▸ SOURCE MATERIAL

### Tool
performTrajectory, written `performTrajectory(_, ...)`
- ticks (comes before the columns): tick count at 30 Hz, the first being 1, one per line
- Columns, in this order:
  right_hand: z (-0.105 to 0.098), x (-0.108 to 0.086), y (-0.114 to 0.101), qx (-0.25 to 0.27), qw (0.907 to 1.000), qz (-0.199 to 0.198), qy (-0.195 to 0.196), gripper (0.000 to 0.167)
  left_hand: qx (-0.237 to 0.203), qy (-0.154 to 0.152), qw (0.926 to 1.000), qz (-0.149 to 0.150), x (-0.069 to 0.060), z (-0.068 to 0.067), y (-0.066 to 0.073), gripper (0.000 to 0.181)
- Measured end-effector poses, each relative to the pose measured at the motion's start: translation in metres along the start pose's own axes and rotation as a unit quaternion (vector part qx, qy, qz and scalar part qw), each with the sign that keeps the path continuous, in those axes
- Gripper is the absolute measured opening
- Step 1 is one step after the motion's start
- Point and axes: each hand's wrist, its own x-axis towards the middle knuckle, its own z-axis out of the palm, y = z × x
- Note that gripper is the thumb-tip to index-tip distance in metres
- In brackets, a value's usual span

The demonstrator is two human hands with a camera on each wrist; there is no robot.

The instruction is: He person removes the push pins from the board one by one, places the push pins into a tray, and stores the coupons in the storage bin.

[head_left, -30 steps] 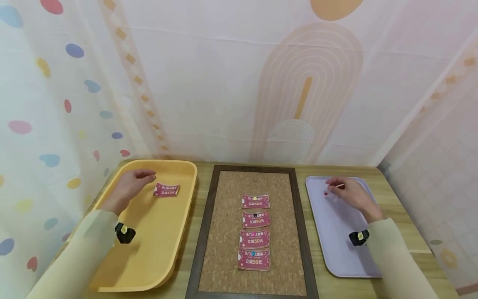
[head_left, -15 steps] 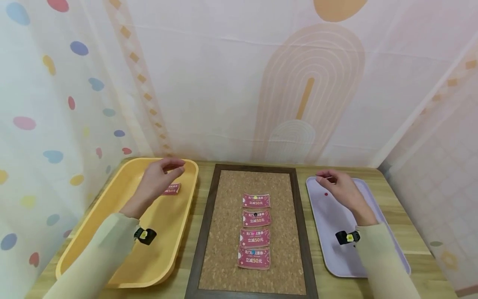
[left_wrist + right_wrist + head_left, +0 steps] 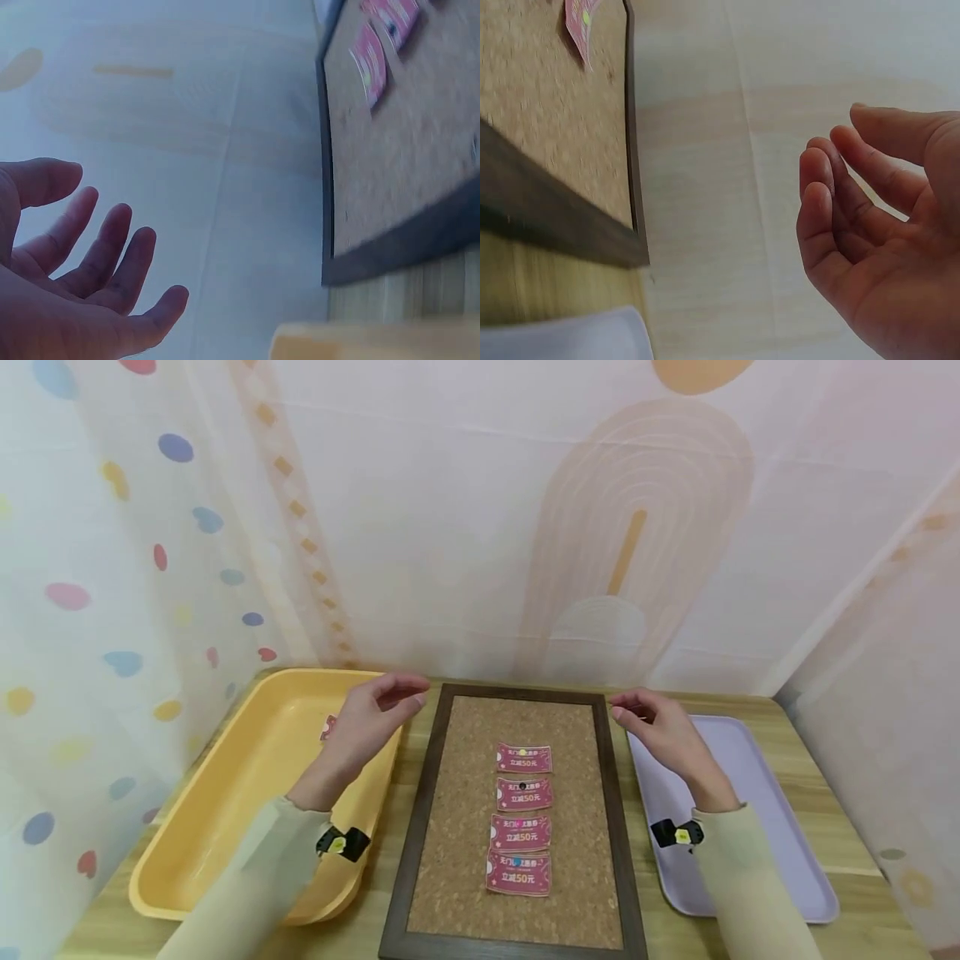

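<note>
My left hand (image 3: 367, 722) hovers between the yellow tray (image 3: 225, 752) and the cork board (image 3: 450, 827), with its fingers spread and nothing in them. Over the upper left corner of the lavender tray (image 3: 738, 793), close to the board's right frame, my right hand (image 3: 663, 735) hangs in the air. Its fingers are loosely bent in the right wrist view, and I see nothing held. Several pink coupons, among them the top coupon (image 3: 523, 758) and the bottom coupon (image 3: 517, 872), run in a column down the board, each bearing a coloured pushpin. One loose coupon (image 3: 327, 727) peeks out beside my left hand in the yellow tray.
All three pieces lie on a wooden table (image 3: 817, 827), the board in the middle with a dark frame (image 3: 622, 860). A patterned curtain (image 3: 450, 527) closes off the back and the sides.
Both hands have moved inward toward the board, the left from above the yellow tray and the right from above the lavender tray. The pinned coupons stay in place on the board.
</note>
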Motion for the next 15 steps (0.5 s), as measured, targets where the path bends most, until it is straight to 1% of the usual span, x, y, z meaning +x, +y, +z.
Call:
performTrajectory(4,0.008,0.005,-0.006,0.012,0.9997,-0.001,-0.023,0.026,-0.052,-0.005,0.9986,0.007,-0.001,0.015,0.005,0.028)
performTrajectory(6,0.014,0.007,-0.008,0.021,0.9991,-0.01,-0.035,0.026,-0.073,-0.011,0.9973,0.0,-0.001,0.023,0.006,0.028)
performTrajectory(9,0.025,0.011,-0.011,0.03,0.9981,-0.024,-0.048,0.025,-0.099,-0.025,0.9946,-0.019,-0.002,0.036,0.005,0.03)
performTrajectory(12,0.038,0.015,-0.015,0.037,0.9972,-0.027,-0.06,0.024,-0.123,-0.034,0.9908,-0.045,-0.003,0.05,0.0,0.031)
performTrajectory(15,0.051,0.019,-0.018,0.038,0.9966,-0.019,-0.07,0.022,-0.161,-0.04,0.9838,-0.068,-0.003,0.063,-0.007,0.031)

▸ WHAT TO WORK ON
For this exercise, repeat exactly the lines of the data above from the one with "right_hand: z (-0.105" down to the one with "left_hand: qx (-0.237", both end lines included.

▸ SOLUTION FOR THIS PROBLEM
  right_hand: z (-0.105 to 0.098), x (-0.108 to 0.086), y (-0.114 to 0.101), qx (-0.25 to 0.27), qw (0.907 to 1.000), qz (-0.199 to 0.198), qy (-0.195 to 0.196), gripper (0.000 to 0.167)
  left_hand: qx (-0.237 to 0.203), qy (-0.154 to 0.152), qw (0.926 to 1.000), qz (-0.149 to 0.150), x (-0.069 to 0.060), z (-0.068 to 0.067), y (-0.066 to 0.073), gripper (0.000 to 0.181)

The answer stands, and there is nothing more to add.